The Crisis of Rhetoric: Workshop 3 - Ethos & Identification
- Room 711 (D8 on campus map), University of Glasgow; Adam Smith Building
- Wednesday 14 March 2018 (09:00-15:00)
A fundamental theme of rhetorical theory and practice, ancient and modern, is ‘ethos’. This term refers to the ‘character’ a speaker presents or performs and which classical rhetoricians considered one of the three sources of proof in rhetorical discourse: a speaker must present themselves as someone an audience can believe, trust or see as in possession of the authority to speak about particular matters.
Contemporary rhetoric has broadened the application of the concept to cover the process of ‘identification’ between speaker and audience: the ways in which a rhetorician forges a sense of commonality or shared interest. Pushing this further, it can be argued that ethos involves a kind of ‘invitation’ to audiences to conceive of their own collective character or individual identity in a particular way. Consequently, the rhetorical concept of ethos overlaps with and complements research in ethics, political psychology, political theory, critical theory, political science (especially studies of political leadership and personality), media studies and political marketing, cultural sociology and performance studies.

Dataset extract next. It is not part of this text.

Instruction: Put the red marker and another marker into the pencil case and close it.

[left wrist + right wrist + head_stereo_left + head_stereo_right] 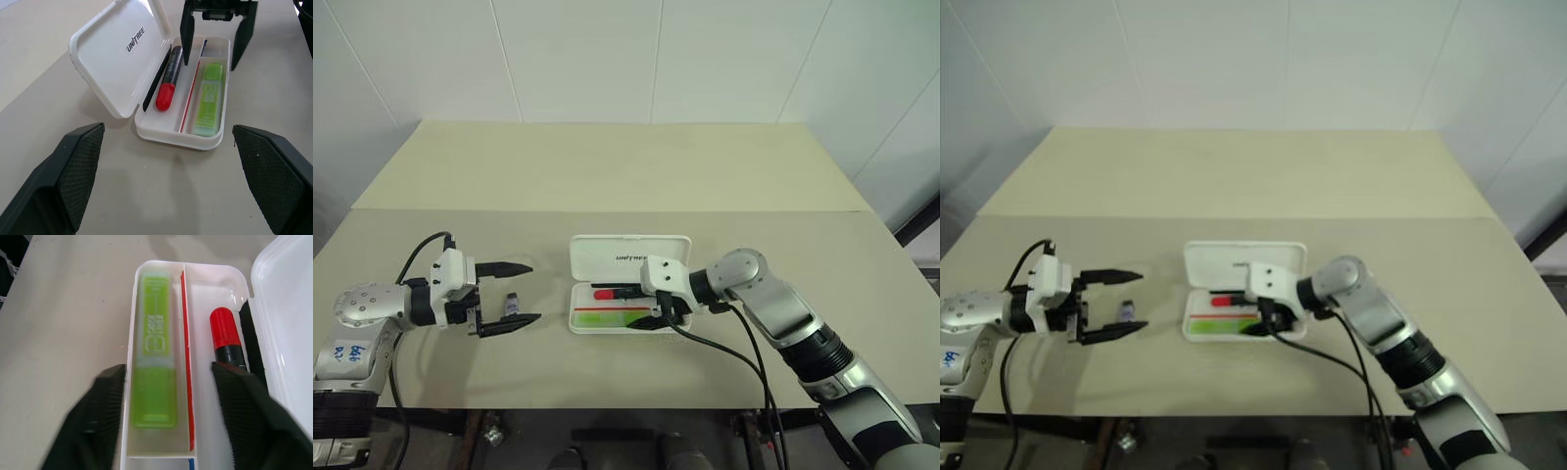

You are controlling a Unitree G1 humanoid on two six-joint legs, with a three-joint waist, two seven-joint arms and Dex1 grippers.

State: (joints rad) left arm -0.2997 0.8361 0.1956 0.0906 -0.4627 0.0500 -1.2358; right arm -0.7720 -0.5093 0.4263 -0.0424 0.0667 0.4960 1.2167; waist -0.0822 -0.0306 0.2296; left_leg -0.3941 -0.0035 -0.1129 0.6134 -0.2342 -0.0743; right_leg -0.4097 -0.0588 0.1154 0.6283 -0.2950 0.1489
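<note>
On the left, our left gripper [512,296] hovers over the table [607,186] with its fingers spread wide and nothing between them, well apart from the pencil case [628,257]. A small dark object [511,304] lies on the table between those fingers; we cannot tell what it is. If we swing this arm toward the case carelessly, we judge it could sweep that object along or shove the light case out of place.

Moving right, the pencil case sits near the middle of the table with its lid standing open on the far side. It is white hard plastic with rounded corners, dark lettering inside the lid, and a thin red divider running lengthwise through the tray. The red marker [167,84], black-barrelled with a bright red cap, lies in the compartment nearer the lid. The lime-green highlighter [209,99] lies flat in the other compartment.

Our right gripper [656,311] sits over the right end of the tray, fingers parted and gripping nothing, straddling the highlighter's compartment. The main risk, as we see it, is here: lifting out at a slant could catch the tray wall or the marker barrel and tip something out. Closing comes next, and a lid pushed off-centre could skid the case or jam on a marker not lying flat.
</note>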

Applied to the contested concept of a ‘crisis of rhetoric’, research into ethos might hypothesise that contemporary politics is marked by the inability of ‘traditional’ or ‘mainstream’ politicians to establish a stable and reliable ethos, and to provide performances of ethos which are recognisable or meaningful to citizens. It might also be that audiences are refusing to accept the invitation to assume the identity proposed for them in mainstream politics and that they are instead looking elsewhere for a sense of collective belonging.
With these issues in mind, key questions for this workshop include:
How should we conceptualise ethos? How do different disciplines help us to understand it?
How have political orators in different historical periods created and maintained credible public personae and used them to promote themselves and their political agendas?
How is rhetorical ethos used today to create identities and shared values with audiences?
What are the challenges to constructing political ethos today? Is the expression of ethos most hindered by social changes or by changes in the technologies of communication?
Each session starts with a short presentation by invited speakers, followed by an open discussion to which all participants are invited to contribute.